# Washington DC



## GALLUS (Jan 22, 2009)

I have an opportunity to work in DC and 
I am quite concerned about the following aspects
- cost of living
- good and bad areas to live in
- schooling for children 6 - 12 - 16
- violence and gangs
- real estate (rent vs purchase)
- comuting to work 

Any experienced family that could make some recommendations? 
I am using a real estate website to find out about crime patterns, neighborhood, and so on ...... but it is slow and information are not always available

Best


----------



## MarylandNed (May 11, 2010)

I have lived near DC (in the Maryland suburbs) for over 12 years. I worked in DC for a few years. Now I mostly telecommute.

Do you want to live in DC? If so, the best areas to live (in my opinion) are along the Metro (subway) red line in North West DC.

Many people who work in DC live in its Virginia (VA) or Maryland (MD) suburbs. Arlington, VA (where my office is) is a nice area. I'm more familiar with MD and particularly Montgomery County where there are really good areas in various towns such as Potomac, Bethesda, Silver Spring, Chevy Chase, Kensington, Rockville, Gaithersburg, Darnestown, Poolesville and Germantown. 

Traffic in and around DC can be brutal so aim to use public transportation if you can. Traveling in on the overground MARC train from MD will allow you to commute from further out.

Montgomery County in MD has a good school system - but much depends on the teachers in the individual school. I hear others say similar good things about some of the VA school systems but I'm not that familiar with those.

Cost of living? Being a major city and the country's capital, the cost of living is higher than most areas of the country. This is one of the reasons for the growing outer suburbs in MD and VA. The further out you go, the more affordable housing will be.

Rent or buy? That depends on your own particular circumstances such as immigration status, job status, how long you intend to live here, etc. I rented for a few years until I got to know the area better and also until I got my green card. I started out working for a small software company that was sponsoring me for a green card but they had been bought twice while I was there and the situation seemed too unstable for me to take the plunge into the property market. Having said that, we're currently in a slow recovery out of a deep recession and it's probably a buyer's market at the moment.

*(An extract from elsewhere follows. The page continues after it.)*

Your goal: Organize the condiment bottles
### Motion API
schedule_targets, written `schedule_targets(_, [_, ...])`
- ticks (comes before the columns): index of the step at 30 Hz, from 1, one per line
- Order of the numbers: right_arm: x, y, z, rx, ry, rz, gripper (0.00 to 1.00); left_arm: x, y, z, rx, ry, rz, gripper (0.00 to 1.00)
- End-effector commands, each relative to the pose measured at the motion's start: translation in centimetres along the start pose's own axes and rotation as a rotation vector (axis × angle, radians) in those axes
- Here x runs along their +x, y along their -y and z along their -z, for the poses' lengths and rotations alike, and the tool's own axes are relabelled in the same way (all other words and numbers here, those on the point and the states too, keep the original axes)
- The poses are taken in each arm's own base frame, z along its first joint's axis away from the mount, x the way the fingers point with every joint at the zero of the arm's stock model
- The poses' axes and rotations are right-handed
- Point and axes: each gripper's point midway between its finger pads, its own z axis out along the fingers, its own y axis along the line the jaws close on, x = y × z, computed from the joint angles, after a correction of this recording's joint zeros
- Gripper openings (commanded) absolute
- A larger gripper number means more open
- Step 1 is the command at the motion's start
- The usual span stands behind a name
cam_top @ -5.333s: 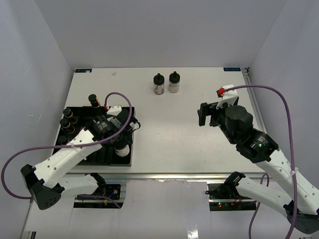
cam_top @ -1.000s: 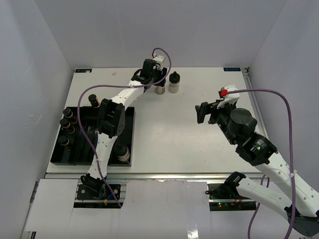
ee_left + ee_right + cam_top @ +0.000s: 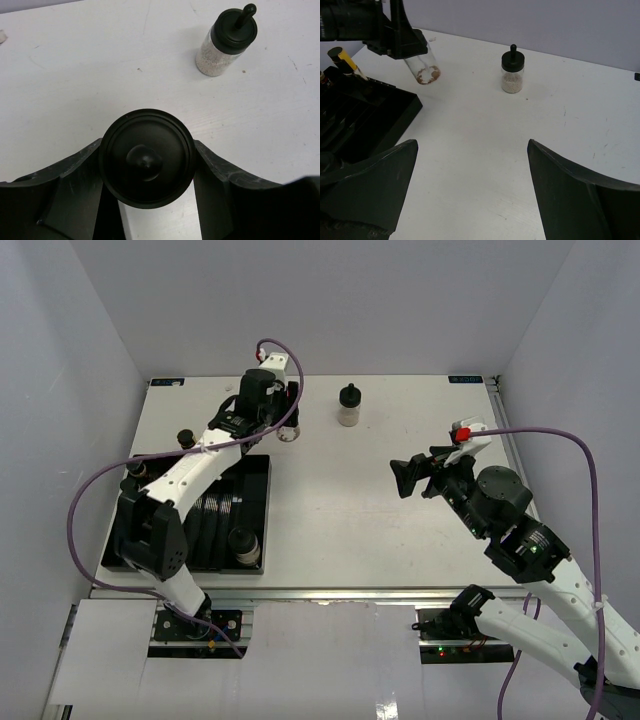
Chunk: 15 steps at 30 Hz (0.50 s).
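Brown-powder bottle (image 3: pixel 424 69) hangs tilted, clamped at its cap by our left gripper (image 3: pixel 146 165); right gripper (image 3: pixel 472 190) gapes empty. We reckon that tilt could snag the black tray (image 3: pixel 380 112) rim.

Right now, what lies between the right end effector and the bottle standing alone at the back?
Nothing. Only bare white table separates the right end effector from that bottle, as the right wrist view shows.
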Motion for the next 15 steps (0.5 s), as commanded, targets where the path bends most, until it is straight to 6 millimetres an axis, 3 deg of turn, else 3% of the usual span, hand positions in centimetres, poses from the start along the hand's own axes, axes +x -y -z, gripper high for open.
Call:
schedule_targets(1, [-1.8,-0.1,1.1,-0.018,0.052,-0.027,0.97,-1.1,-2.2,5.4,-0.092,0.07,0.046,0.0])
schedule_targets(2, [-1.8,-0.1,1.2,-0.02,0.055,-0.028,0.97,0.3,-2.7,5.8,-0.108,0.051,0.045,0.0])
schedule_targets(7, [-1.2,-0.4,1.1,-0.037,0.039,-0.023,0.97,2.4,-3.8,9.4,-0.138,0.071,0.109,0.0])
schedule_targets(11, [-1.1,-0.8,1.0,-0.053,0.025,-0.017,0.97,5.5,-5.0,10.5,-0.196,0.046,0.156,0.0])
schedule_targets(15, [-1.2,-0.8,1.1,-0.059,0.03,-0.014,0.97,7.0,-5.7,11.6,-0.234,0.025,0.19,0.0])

Gangs/violence? It's certainly out there but I have not personally experienced it in the 12 years I have lived here. It's not something I think about much and I have 4 kids in the Montgomery County school system.

This is a great area to live - especially for children. There is a lot to do in and around DC. The museums are world class and mostly free. We have a good zoo. We have major sports teams in football, soccer, basketball and ice hockey. We have many cultural events such as concerts, theater, etc. We have 4 distinct seasons. We are within driving distances of mountains, lakes, beaches and other major cities (e.g. New York, Philadelphia, Pittsburgh, Baltimore, etc).

Good luck!


----------



## GALLUS (Jan 22, 2009)

Dear MD Net

Thank you indeed.

Yes I forgot to say, I am ready to live outside DC of course, but not ready to travel 2 hours a day (GO AND COME BACK) on a jammed pack train or in my car, stuck in the traffic jams.

My immigration status will be some sort of official (diplomatic like) status. For sure we are considering buying as I hope this job will last for quite a while.

I will have a look on google maps and the website I was referring to....
Again thank you

Gallus


----------



## MarylandNed (May 11, 2010)

I found this to be a good resource before I moved to Maryland:

Gazette.Net Maryland Community News


Here's another web site that you might find useful:

http://washingtondc.craigslist.org/


----------



## lifeisgood (Mar 30, 2010)

Maryland might be a good choice for you...
DC does not have too much to offer in terms of living standards....


----------



## twostep (Apr 3, 2008)

lifeisgood said:


> Maryland might be a good choice for you...
> DC does not have too much to offer in terms of living standards....


Apparently you never lived in DC or if you did you did not get out much.


----------



## Ducass (Aug 4, 2011)

I live in rockville, close to the metro. Life is good here, we don't have kids, but apparently the schooling is fine. i agree with the Red line, it is the best metro line to live on.


----------